If "improper parking" of the Harley causes damage to the petrol tank, you may have to stump up $500 "per incident". And woe betide any less- than-angelic renters who leave some evidence of the search for themselves and the great North American dream. Bikers are warned: "Vehicles should be returned clean or there will be a minimum charge of $50." Those rules have more in common with easyRentacar than with Easy Rider.

* "Not fair," says an aggrieved James Rothnie of easyRentacar. He agrees that the no-frills car hire company has made some mistakes in its first year, but disputes the details of one of the cases I mentioned last week: that of Neil Ferguson, who found himself stranded in France during the fuel dispute, and who later incurred a £300 charge for returning the car late.

"The way we see it," says Mr Rothnie, "is that we gave him a brand-new Mercedes, which he abandoned at St Raphael, and only then phoned us to tell us where it was. The car was six days late, and we have a late-return fee of £100, but given the unusual circumstances we decided to halve it." The company, he says, deliberately operates a zero-tolerance regime to keep its rates down. "We want to incentivise our customers to be careful with the vehicle. We refuse to allow the 95 per cent who don't abuse our cars to have to pay for the 5 per cent who damage them, return them late or don't fill them up with petrol."

* "With all this guff about lifejackets etc, airline safety briefings are more suited to a C-Class flying boat than a Boeing 737," writes Francis Hodge of East Sussex. Last week, I suggested there should be more emphasis on the risks of deep-vein thrombosis, and rather less on how to attract attention while floating around in the Atlantic.
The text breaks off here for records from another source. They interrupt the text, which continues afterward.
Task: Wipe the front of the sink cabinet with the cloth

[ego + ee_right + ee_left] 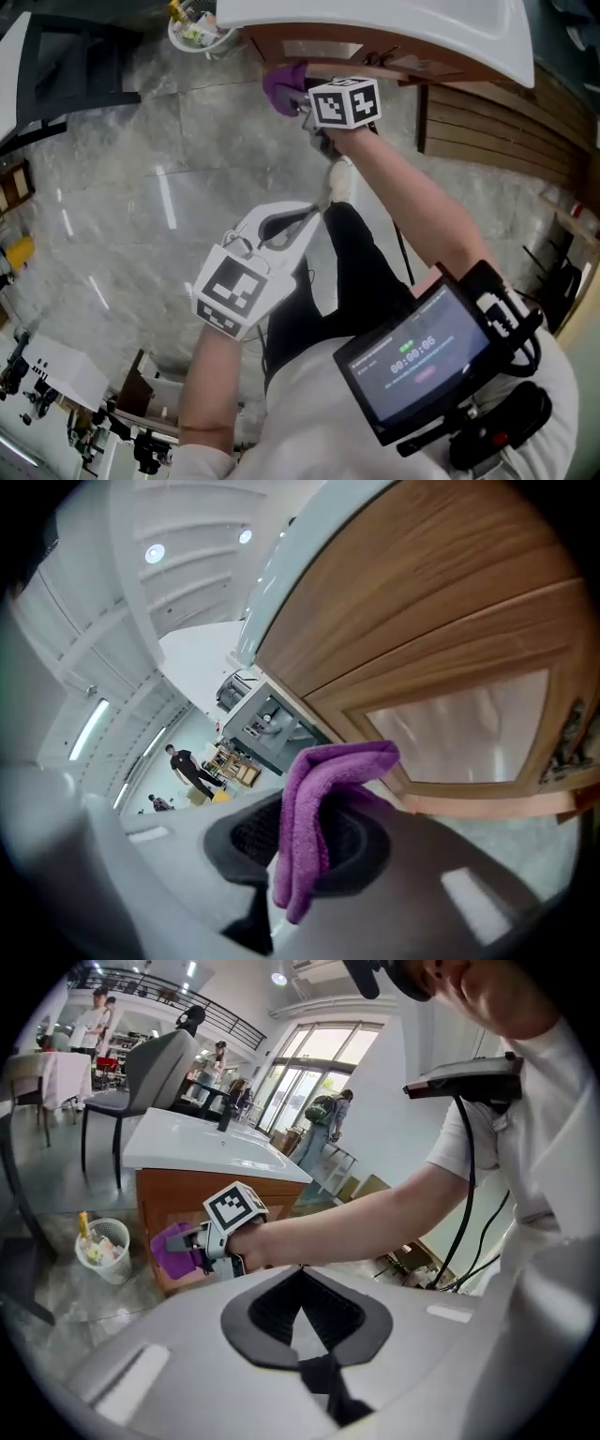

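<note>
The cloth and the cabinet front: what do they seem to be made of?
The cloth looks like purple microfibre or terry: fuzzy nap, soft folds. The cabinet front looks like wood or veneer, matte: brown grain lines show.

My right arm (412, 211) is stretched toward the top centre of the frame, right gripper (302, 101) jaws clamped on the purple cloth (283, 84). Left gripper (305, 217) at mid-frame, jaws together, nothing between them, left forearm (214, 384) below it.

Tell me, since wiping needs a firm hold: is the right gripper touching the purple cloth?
Touching. The right gripper view shows the purple cloth clamped in the jaws of the right gripper.
</note>
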Tool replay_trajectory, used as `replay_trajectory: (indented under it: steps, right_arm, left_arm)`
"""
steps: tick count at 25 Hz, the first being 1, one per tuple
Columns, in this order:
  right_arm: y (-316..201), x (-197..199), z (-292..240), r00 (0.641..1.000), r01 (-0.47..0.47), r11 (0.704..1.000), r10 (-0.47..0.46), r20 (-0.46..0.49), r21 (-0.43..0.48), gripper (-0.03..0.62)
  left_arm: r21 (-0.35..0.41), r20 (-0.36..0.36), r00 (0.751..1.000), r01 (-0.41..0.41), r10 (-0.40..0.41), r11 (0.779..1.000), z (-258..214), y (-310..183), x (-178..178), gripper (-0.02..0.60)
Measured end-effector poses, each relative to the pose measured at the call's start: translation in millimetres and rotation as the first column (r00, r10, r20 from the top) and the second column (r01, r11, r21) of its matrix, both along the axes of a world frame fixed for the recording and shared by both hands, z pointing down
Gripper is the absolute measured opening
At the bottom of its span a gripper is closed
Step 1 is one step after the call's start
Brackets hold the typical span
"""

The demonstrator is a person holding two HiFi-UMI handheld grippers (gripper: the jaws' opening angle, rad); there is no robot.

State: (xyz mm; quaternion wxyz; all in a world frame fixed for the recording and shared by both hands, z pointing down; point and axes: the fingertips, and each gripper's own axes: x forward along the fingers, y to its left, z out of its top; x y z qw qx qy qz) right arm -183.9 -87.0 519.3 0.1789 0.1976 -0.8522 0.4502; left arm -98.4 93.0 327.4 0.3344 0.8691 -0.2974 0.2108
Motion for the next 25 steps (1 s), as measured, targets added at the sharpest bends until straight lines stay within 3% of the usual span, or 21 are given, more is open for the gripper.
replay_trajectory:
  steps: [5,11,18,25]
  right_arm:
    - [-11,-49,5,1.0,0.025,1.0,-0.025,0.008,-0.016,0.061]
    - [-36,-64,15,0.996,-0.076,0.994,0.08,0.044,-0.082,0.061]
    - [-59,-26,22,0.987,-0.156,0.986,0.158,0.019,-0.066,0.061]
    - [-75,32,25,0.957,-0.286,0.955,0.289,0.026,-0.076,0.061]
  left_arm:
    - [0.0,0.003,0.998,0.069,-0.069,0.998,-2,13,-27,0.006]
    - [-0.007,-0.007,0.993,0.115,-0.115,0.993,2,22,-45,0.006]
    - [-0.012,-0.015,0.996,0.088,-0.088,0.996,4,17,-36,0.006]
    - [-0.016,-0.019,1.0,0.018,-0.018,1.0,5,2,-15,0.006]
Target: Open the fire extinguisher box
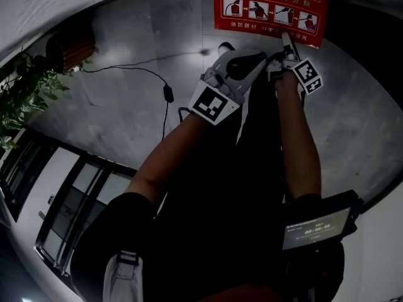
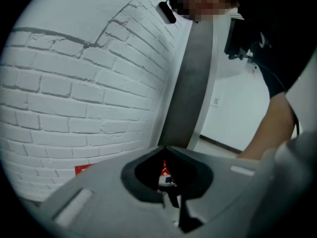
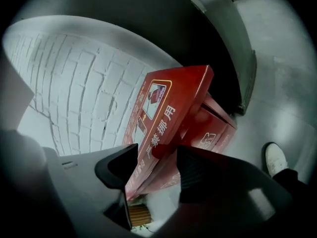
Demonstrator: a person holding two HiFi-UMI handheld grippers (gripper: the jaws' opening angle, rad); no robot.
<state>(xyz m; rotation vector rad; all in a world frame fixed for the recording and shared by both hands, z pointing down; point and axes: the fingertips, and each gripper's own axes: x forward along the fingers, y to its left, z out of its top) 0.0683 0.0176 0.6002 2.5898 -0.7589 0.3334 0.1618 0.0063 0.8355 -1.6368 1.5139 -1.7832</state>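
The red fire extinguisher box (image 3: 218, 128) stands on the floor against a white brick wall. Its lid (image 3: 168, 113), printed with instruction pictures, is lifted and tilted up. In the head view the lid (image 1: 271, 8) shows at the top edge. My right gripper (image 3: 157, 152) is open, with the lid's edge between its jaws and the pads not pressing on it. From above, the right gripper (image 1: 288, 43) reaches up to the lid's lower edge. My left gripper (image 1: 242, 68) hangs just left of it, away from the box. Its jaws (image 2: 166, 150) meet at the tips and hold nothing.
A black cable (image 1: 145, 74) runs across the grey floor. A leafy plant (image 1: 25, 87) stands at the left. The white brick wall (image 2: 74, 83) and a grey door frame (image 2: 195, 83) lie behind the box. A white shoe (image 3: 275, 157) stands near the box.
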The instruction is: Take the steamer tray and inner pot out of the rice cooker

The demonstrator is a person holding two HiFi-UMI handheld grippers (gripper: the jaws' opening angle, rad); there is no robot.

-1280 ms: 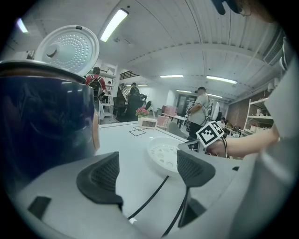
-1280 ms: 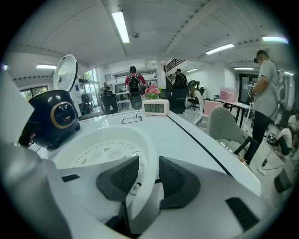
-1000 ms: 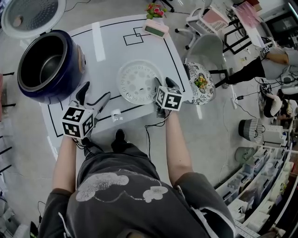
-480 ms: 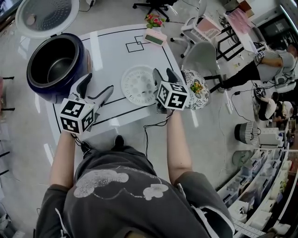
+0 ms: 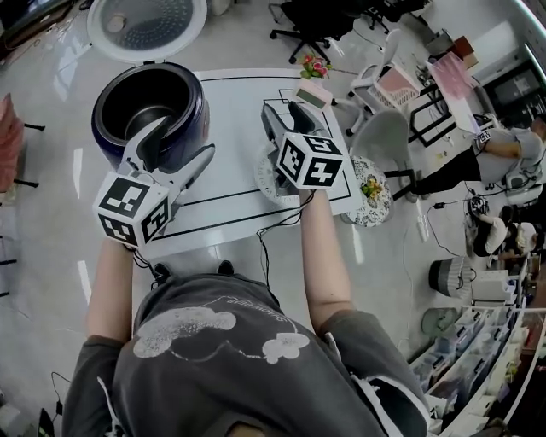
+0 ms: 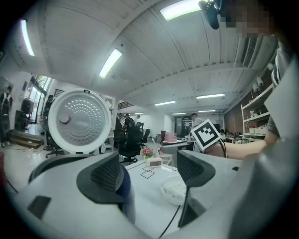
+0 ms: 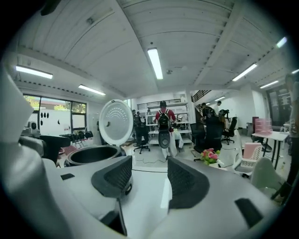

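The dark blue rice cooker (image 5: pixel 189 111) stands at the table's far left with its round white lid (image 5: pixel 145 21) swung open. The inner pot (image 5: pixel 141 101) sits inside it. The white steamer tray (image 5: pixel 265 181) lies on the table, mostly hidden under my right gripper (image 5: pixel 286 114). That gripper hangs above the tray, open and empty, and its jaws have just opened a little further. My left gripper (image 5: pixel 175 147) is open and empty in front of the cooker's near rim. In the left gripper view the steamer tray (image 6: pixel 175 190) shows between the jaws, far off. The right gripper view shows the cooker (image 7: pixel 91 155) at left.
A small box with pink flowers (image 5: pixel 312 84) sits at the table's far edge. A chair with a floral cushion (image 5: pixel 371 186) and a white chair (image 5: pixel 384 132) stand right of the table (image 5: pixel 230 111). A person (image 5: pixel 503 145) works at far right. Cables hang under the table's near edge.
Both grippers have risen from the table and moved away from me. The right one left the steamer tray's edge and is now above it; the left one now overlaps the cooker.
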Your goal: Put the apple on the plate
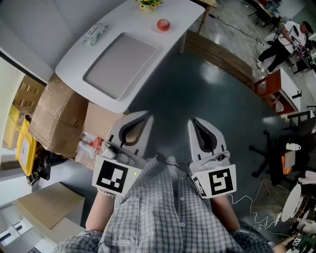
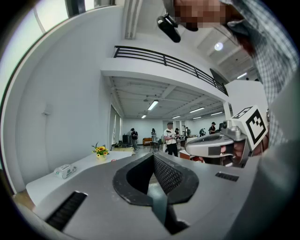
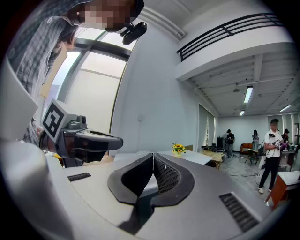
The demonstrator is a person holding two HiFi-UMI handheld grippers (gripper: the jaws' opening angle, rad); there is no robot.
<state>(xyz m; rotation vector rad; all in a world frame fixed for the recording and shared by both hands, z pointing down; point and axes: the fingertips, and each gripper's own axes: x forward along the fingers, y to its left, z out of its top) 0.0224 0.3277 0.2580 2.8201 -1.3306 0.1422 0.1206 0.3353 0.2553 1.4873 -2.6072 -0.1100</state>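
Note:
A red apple rests near the far edge of the white table in the head view. It is too small to tell whether a plate lies under it. Both grippers are held close to my body over the dark floor, well short of the table. My left gripper is shut with nothing in it, as is my right gripper. In the left gripper view the left gripper has its black pads pressed together. The right gripper shows the same in its own view.
A grey mat covers the table's middle, with a tissue pack and yellow flowers beside it. Cardboard boxes stand left of the table. A wooden bench and an office chair are on the right. People stand far off.

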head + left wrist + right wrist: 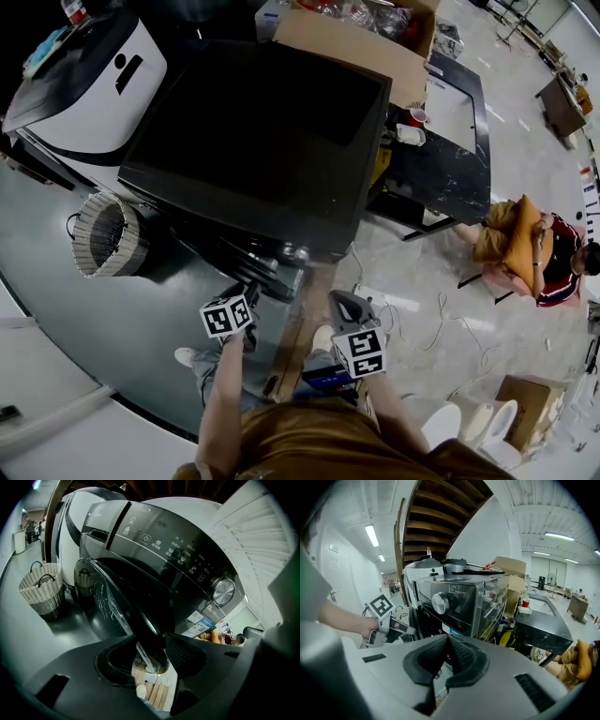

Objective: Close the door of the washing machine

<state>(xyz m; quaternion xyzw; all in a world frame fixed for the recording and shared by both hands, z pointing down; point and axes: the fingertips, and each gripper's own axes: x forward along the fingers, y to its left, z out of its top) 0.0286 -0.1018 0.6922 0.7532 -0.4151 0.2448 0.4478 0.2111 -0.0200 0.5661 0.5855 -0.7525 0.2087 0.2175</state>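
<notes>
At the washing machine [262,141], the left gripper [149,656] gapes astride the door [119,611] rim; the right gripper [446,641] is closed, empty; the drum is hidden.

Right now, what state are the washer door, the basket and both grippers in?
Washing machine door: partly open, swung out from the front.
Left gripper: jaws apart, door edge between them.
Right gripper: jaws together, nothing held.
Basket: upright on the floor.

Wicker basket [105,234] left of washer [262,141]; black table [450,178] tight on right; grey floor [112,319] in front passable.
</notes>
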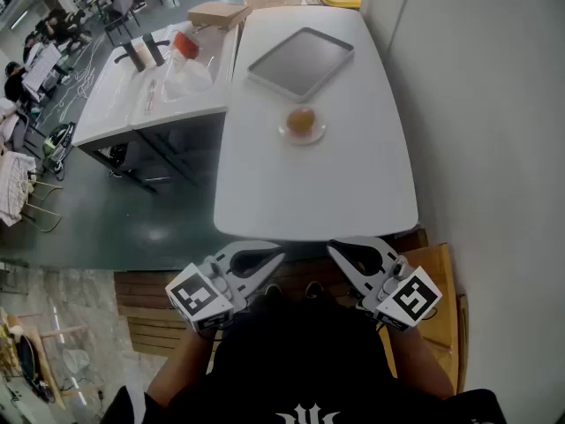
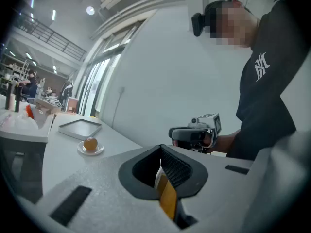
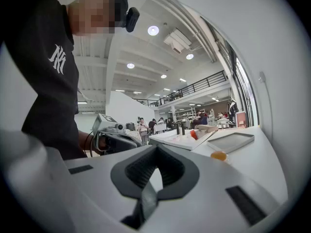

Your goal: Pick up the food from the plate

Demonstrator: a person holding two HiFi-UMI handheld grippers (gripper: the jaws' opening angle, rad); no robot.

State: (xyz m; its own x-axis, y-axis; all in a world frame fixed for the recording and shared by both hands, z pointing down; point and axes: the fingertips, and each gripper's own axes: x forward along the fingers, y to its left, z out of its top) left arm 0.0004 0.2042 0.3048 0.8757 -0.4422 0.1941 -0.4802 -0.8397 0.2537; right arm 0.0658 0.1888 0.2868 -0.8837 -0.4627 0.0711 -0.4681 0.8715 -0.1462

Mr Hodge questions the value of safety briefings, especially those that are more relevant to "a lost age of aviation". He suggests that the number of lives lost in the two survivable UK airline disasters in the past 20 years could have been reduced if more radical steps had been taken.

In the British Airways 737 tragedy at Manchester in 1985, when the aircraft caught fire on the runway, killing 53 passengers of the 131 on board, "smoke hoods would have saved lives"; and when a British Midland 737 crashed at Kegworth four years later - in which 47 of the 118 passengers died - "rearward facing seats would have assisted in reducing injury and death."

* The last of my top 10 hints to see you safely around the world was: Never expect great things from a place whose name begins with W.

"Having read your gratuitous slur concerning all places beginning with 'W'," write Chris and Anne Dean of Woking, "we realised we had always lived in places beginning with "W" - namely Walton, Windlesham, Woking, Wien (Austria) and back to Woking. Therefore we feel honour-bound to respond. Of the above we rise to the defence of the Austrian capital.

"From our own travels we can also think of Wadi Rum (Jordan) and Washington DC which seem OK to us - but maybe we're easily pleased coming as we do from Woking! On the other hand, there are also Welwyn Garden City, Wolverhampton and Wapping, so maybe we concede the point."

* No more Mr Nice Airline: Rod Eddington, the new chief executive of British Airways is determined to make every part of the airline profitable. And if that means charging BA customers an extra £2 for buying BA merchandise from a BA shop, so be it.

This profit-maximising tale comes from a director of a competing carrier, Ryanair. Tim Jeans, the sales and marketing director of the no-frills airline, is a magnanimous fellow towards his rival. He found himself in Regent Street, central London. His son needed a new CD holder for all the new albums he'd been given for Christmas, so Jeans Senior popped in to the British Airways travel shop. All kinds of BA-branded goods are on sale. He found what he needed, in a natty airline livery, at a reasonable £9.90.

"I proffered my Visa card, and was told that a £2 credit-card surcharge applies." Unwilling to subsidise BA by paying a plastic penalty of over 20 per cent, Mr Jeans substituted a crisp tenner for his Visa card.

His airline, incidentally, applies a credit-card surcharge of £3.

* "I find your travel supplements wholly offensive," writes Penny Eastwood of Hebden Bridge. "You must be well aware that air travel is possibly the most environmentally damaging activity most people can indulge in. Why promote it?"